- **THE DATA**
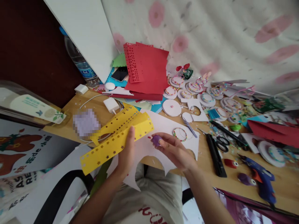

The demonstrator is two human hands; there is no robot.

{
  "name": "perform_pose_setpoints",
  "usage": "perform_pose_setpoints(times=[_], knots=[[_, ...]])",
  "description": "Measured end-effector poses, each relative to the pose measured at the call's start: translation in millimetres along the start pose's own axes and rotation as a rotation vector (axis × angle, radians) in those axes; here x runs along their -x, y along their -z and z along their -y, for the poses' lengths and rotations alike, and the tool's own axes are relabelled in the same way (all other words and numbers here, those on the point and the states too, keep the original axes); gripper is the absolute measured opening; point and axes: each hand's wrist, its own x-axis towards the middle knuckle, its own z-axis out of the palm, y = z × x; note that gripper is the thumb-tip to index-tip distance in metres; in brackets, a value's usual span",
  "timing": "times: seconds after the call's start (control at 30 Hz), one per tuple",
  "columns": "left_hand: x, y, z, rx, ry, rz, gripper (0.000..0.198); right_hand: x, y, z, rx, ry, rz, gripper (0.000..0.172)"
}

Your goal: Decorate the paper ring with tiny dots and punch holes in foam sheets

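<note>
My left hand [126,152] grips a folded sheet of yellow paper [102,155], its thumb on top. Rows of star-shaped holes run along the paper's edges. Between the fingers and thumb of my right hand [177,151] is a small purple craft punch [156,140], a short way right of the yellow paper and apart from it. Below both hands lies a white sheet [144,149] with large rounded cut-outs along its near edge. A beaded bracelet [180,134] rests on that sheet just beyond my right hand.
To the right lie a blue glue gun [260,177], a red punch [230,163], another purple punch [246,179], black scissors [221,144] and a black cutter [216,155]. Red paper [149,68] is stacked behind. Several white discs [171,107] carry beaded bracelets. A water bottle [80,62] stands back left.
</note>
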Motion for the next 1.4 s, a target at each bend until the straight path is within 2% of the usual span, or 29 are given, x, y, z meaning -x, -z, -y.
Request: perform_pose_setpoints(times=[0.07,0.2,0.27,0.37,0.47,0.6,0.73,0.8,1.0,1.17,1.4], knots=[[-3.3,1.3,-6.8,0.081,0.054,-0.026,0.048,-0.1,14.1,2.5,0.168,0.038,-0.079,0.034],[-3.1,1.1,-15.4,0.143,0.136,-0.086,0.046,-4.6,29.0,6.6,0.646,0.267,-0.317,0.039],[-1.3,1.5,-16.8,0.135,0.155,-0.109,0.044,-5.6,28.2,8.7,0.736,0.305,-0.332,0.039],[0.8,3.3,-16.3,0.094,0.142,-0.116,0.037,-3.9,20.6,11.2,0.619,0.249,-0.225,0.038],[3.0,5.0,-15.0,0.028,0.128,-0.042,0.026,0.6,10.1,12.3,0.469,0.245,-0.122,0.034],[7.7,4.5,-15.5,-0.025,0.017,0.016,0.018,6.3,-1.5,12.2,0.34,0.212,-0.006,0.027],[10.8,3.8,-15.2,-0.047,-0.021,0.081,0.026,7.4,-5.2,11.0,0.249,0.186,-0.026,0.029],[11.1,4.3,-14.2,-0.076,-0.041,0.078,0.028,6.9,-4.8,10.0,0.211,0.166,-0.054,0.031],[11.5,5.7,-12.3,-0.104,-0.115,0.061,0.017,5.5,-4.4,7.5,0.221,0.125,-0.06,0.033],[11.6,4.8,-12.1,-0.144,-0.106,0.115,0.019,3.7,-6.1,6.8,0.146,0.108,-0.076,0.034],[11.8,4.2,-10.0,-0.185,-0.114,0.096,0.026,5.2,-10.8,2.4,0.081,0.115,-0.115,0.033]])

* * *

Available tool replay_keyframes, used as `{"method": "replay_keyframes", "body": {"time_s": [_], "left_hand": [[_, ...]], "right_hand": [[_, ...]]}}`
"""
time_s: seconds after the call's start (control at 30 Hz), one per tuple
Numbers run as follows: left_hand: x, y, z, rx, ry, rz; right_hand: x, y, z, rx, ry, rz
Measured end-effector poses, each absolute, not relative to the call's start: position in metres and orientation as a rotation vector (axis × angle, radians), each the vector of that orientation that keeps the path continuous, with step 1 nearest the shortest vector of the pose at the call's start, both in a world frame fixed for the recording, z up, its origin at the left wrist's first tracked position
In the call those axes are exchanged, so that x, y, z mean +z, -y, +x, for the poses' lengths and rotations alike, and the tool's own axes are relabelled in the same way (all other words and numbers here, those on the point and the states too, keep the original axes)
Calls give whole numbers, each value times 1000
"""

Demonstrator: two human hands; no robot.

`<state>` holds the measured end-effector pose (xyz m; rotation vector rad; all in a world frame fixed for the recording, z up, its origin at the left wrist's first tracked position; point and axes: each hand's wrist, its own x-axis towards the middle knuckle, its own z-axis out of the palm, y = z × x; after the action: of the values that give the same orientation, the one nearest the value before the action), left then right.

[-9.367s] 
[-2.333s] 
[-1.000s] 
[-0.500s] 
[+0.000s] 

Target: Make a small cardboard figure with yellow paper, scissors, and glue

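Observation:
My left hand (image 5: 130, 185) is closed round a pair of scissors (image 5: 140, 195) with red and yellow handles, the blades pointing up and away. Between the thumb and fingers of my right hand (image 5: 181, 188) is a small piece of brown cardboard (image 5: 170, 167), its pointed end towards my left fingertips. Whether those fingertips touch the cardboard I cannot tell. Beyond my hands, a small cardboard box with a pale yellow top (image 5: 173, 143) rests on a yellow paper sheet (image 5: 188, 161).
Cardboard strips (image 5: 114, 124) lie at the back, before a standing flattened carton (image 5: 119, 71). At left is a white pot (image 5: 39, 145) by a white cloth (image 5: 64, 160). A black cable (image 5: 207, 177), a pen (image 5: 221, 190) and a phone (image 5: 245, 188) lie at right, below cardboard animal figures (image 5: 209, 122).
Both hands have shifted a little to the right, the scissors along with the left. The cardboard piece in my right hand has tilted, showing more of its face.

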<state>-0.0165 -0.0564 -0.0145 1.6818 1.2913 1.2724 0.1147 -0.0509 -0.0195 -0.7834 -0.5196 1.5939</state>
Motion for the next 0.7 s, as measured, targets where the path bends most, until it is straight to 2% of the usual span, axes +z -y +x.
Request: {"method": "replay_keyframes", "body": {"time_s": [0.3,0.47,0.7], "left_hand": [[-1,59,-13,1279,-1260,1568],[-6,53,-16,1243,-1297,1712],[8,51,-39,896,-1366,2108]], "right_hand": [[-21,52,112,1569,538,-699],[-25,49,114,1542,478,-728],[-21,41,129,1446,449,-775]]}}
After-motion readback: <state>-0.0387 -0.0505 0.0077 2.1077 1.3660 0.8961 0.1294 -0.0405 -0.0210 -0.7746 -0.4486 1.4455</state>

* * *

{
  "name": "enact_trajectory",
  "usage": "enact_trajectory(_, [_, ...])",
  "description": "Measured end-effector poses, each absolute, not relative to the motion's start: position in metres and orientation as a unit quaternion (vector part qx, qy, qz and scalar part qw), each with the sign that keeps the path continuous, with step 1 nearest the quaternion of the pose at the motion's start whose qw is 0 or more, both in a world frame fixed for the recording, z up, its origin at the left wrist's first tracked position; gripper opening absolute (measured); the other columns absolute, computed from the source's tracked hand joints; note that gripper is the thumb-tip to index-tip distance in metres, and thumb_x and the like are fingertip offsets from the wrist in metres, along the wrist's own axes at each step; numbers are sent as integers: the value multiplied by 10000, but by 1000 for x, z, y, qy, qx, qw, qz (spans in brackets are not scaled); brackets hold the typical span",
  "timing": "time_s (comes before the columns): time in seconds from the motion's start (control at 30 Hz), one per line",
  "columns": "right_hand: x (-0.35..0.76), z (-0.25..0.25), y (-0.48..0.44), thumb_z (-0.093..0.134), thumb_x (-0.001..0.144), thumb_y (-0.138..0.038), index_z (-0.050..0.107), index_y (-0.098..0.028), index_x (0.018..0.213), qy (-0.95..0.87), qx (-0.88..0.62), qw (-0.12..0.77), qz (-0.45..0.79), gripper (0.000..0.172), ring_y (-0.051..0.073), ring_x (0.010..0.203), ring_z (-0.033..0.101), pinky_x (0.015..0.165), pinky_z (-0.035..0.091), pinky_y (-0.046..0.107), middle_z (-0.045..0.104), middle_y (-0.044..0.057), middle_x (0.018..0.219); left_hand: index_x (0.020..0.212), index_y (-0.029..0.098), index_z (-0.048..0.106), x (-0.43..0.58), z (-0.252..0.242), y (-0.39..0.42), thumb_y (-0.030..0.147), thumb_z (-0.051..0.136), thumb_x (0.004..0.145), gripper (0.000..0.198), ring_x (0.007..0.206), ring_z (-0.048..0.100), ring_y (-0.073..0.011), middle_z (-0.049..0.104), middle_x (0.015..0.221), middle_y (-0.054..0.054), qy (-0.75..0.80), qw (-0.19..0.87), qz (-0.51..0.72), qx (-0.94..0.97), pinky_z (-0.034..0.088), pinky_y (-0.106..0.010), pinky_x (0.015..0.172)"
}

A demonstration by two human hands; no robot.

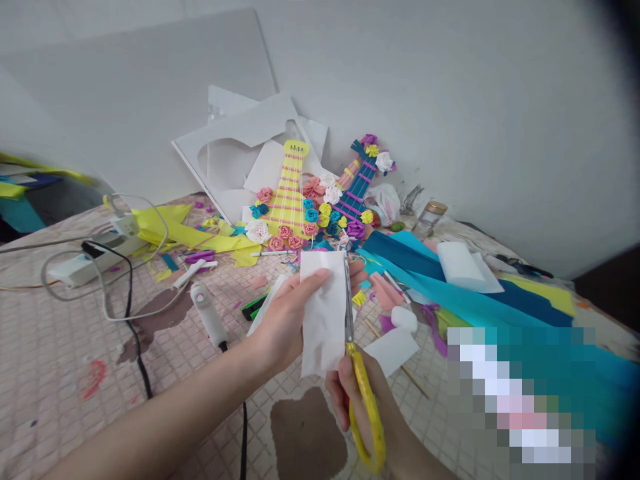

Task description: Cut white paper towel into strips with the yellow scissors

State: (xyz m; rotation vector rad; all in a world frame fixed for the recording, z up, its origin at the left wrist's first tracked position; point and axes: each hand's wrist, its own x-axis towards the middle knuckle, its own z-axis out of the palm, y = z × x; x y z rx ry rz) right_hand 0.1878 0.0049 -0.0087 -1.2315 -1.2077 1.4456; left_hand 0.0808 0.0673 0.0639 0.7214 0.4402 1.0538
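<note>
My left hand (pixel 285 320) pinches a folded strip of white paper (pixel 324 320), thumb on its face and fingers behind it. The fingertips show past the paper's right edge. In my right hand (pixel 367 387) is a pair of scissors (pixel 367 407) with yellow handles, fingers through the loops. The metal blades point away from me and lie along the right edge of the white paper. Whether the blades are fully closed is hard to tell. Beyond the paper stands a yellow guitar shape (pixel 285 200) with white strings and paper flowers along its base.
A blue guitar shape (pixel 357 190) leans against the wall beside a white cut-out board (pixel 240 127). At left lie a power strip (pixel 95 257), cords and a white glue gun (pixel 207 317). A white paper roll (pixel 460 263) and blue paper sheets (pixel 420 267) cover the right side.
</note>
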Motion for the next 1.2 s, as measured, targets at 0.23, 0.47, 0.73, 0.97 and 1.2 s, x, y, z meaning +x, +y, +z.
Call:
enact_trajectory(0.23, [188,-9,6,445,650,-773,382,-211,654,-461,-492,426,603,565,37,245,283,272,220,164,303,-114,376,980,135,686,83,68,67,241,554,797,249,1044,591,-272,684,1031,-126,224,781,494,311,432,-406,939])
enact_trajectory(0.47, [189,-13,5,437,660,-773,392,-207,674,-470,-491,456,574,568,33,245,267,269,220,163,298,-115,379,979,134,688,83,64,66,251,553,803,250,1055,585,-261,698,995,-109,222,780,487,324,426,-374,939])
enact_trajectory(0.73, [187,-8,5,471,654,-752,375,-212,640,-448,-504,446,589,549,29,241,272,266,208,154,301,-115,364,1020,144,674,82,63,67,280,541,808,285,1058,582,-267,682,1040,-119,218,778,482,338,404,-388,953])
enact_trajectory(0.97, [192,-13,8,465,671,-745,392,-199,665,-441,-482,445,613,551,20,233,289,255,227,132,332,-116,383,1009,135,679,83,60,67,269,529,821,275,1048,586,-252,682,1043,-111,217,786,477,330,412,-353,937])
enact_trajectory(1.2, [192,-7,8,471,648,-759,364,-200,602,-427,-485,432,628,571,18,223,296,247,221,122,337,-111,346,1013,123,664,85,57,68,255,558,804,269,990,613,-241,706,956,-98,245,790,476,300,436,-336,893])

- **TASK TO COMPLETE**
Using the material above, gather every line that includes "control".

- **EXPECTED OUTPUT**
  "timing": "times: seconds after the call's start (control at 30 Hz), one per tuple",
time_s: seconds after the call's start (control at 30 Hz), one per tuple
  "timing": "time_s (comes before the columns): time in seconds from the motion's start (control at 30 Hz), one per line",

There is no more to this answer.